Francine Marxe v. C.W. Jackson, C.E. Yates, and at & T Communications, Inc.

833 F.2d 1121
CourtCourt of Appeals for the Third Circuit
DecidedJanuary 5, 1988
Docket87-5074
StatusPublished
Cited by61 cases

This text of 833 F.2d 1121 (Francine Marxe v. C.W. Jackson, C.E. Yates, and at & T Communications, Inc.) is published on Counsel Stack Legal Research, covering Court of Appeals for the Third Circuit primary law. Counsel Stack provides free access to over 12 million legal documents including statutes, case law, regulations, and constitutions.

Bluebook
Francine Marxe v. C.W. Jackson, C.E. Yates, and at & T Communications, Inc., 833 F.2d 1121 (3d Cir. 1988).

Opinion

OPINION OF THE COURT

STAPLETON, Circuit Judge:

This appeal involves a challenge to a preliminary injunction granted by the district court in a title VII retaliation case. Appellants, Charles Jackson, Charles Yates, and American Telephone & Telegraph Communications Company (collectively AT & T), contend that the preliminary injunction was erroneously granted. They argue that the appellee, Francine Marxe, failed to demonstrate either likelihood of success on the merits or a threat of irreparable harm to herself. Marxe disagrees, contending that the district court correctly found both requirements to have been met. We conclude that while the record supports the finding of a likelihood of success on the merits, it does not support the finding of irreparable injury to Marxe. Accordingly, we will reverse.

I. FACTS

Francine Marxe worked for AT & T for more than 19 years and rose steadily through the AT & T ranks. On Jan. 1, 1975, after six years of employment, Marxe became an AT & T staff associate and in 1976, she was promoted to Level 3 status. She received a third promotion in January 1978, this time to Level 4, making her a division manager. Throughout this period of time, Marxe was regarded as well-qualified and received consistently positive evaluations.

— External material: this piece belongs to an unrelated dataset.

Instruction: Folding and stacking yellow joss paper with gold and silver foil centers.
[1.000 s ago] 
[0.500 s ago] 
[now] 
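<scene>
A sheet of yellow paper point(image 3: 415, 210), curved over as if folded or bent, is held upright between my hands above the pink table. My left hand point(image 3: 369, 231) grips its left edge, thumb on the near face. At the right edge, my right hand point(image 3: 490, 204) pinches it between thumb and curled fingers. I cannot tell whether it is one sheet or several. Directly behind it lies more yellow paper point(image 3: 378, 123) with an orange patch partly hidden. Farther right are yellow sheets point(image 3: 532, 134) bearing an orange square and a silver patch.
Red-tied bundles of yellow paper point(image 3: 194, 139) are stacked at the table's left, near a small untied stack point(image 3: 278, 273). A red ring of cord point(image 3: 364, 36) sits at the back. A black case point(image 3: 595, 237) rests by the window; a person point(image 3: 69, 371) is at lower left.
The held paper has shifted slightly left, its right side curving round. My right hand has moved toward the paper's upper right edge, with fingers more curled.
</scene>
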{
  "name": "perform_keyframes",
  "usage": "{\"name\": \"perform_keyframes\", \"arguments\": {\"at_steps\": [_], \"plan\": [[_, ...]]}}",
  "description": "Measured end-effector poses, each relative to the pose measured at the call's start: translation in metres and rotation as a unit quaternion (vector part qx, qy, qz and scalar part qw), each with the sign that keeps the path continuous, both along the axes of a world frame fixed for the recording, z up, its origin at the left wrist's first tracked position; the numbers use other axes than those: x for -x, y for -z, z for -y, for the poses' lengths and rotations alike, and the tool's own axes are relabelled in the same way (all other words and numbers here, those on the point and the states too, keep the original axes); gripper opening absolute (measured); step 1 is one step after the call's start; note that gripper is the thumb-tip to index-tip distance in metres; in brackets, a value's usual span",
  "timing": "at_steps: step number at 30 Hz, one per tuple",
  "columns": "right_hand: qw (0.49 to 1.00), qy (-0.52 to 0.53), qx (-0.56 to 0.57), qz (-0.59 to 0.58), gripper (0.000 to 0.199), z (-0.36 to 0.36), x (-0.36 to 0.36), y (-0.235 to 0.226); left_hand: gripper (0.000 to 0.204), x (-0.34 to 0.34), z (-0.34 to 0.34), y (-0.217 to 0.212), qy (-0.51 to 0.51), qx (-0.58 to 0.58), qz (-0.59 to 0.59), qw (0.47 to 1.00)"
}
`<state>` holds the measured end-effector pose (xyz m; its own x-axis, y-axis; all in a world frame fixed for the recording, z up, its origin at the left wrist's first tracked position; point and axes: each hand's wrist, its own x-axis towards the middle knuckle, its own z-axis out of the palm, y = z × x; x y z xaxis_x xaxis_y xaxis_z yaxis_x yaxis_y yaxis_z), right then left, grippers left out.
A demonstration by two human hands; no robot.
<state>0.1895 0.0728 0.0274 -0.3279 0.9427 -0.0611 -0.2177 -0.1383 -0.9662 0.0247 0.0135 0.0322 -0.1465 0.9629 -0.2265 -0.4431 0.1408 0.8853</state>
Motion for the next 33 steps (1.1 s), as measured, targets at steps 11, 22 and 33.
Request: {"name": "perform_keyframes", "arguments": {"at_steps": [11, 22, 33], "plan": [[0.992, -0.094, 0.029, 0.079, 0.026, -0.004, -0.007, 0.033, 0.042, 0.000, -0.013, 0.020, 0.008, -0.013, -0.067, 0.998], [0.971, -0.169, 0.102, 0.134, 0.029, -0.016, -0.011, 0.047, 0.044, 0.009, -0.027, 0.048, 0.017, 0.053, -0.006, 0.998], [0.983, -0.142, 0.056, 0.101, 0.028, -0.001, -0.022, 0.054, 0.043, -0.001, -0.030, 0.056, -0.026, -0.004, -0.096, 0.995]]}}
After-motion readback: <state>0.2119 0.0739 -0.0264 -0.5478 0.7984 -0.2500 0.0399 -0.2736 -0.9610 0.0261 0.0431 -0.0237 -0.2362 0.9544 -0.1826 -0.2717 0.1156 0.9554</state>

By the fail of 1982, shortly after her transfer to Marketing Project Management, Marxe began experiencing what she perceived to be discriminatory treatment. According to her affidavit, Marxe requested a transfer in the summer of 1983, because of allegedly “differential” treatment she received from Charles Jackson, her immediate supervisor at the time, Charles Yates, and other agents of AT & T. She was not transferred. Because she felt that her supervisors did not respond adequately to her complaints, Marxe filed her initial charge with the Equal Employment Opportunity Commission (EEOC) in June 1985. The complaint enumerated ten manifestations of the perceived discrimination and charged that “[respondents have refused to remedy the discriminatory treatment afforded [me].” App. at 71.

Within six months of her first EEOC charge, Marxe was described as only “marginally satisfactory.” Marxe felt that, after she filed the charge, Jackson viewed her with increasing hostility, and that he scrutinized her more closely and began to undercut her in public. In January 1986, Marxe filed a second EEOC charge. She filed this suit in the United States District Court for the District of New Jersey at about the same time.

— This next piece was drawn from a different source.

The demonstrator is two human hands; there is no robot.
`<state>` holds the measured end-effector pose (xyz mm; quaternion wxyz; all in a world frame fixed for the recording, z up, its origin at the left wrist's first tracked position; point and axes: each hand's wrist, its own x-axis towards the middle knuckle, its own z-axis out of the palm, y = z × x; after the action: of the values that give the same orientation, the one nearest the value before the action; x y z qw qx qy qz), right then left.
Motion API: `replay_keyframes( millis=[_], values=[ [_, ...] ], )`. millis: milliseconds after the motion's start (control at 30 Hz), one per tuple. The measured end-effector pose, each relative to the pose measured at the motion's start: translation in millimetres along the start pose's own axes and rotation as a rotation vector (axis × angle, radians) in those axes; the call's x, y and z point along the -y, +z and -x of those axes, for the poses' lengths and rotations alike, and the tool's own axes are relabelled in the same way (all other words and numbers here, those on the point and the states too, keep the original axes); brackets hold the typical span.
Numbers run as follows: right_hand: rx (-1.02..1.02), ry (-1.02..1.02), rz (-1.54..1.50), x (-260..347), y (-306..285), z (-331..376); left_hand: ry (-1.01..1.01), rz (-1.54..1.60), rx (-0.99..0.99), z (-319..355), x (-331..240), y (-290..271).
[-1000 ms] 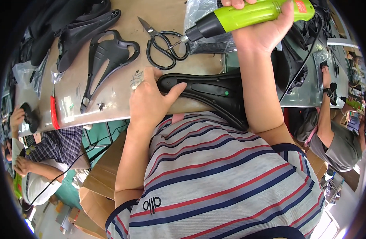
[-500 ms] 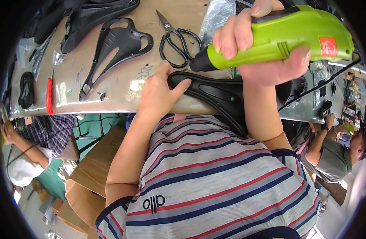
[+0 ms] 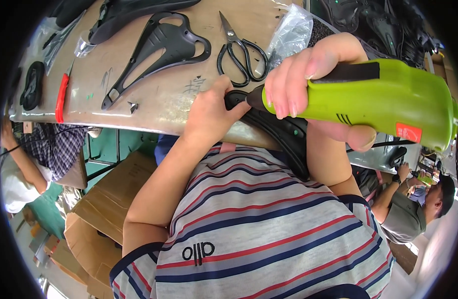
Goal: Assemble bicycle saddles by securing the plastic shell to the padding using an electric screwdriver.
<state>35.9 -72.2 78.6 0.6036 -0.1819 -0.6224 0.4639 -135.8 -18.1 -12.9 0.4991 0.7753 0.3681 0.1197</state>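
Note:
My right hand (image 3: pixel 294 82) is wrapped round a lime-green power screwdriver (image 3: pixel 388 94) with a dark nose, held almost level. Its tip points left and meets the narrow end of a black bicycle saddle (image 3: pixel 274 124); my left thumb partly hides the contact. With thumb and fingers, my left hand (image 3: pixel 209 114) pinches that narrow end at the table's near edge. The saddle's wider part runs down against my shirt, partly behind my right forearm. Just beyond my left hand lie black-handled scissors (image 3: pixel 239 60), blades apart. Farther left lies a flat black saddle shell (image 3: pixel 162 47) with cut-outs.
A red-handled tool (image 3: pixel 62 99) and a coiled black item (image 3: pixel 32 84) lie at the table's left. Clear plastic (image 3: pixel 293 32) and dark parts (image 3: pixel 383 22) are at the back right. An open cardboard box (image 3: pixel 104 214) stands below left. Co-workers sit on both sides.
The screwdriver has swung from a rising slant to one dropping rightward, and its tip has shifted over the saddle's narrow end. The whole view has also moved somewhat. Both hands keep their holds.

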Motion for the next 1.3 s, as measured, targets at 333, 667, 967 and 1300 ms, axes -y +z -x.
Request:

Shortly thereafter Marxe was transferred to a new department, ostensibly so that her competence could be assessed by a new supervisor. She worked under two supervisors, Louis Golm initially and Francis Ian-na after Golm received a promotion. Golm stated in his affidavit that he told Marxe “the performance [he] had seen ... was directionally correct and ... [that] if this type and level of performance were to continue, [he] would be pleased.” App. at 217. Ianna was also satisfied with Marxe’s performance.

On July 11, 1986, while Marxe’s EEOC charges were pending, she was evicted from her office on little more than an *1124 hour’s notice. She was allowed to take with her only her personal belongings and papers she needed that day. She was not permitted to return to her office until the end of the day. AT & T insists that the short-notice eviction was necessary to facilitate effective compliance with Marxe’s discovery requests.

Marxe continued to work at AT & T during the pendency of her complaints and her suit. In the fall of 1986, she twice brought a tape recorder, which she kept in a handbag, to meetings with Ianna. Marxe surreptiously taped conversations concerning her job responsibilities and a workforce reduction plan that AT & T was implementing at that time. She testified at her deposition that her primary motivation in making the tapes was to enhance her job performance. She later realized that the tapes might prove useful in her lawsuit and delivered them to her attorney.

AT & T learned of the existence of the tapes on December 3, 1986, when Marxe produced copies of them in response to AT & T’s discovery requests. Ianna and Bridget Manzi, a director-level executive assistant, confronted Marxe six days later and demanded an explanation of the taping. Ianna suspended Marxe shortly after she had completed her explanation. He confiscated her security badge and ushered her out of the building, treatment which, Marxe contends and AT & T disputes, ordinarily was accorded only employees guilty of serious crimes, such as theft or embezzlement, or who were leaving to join competing communications companies.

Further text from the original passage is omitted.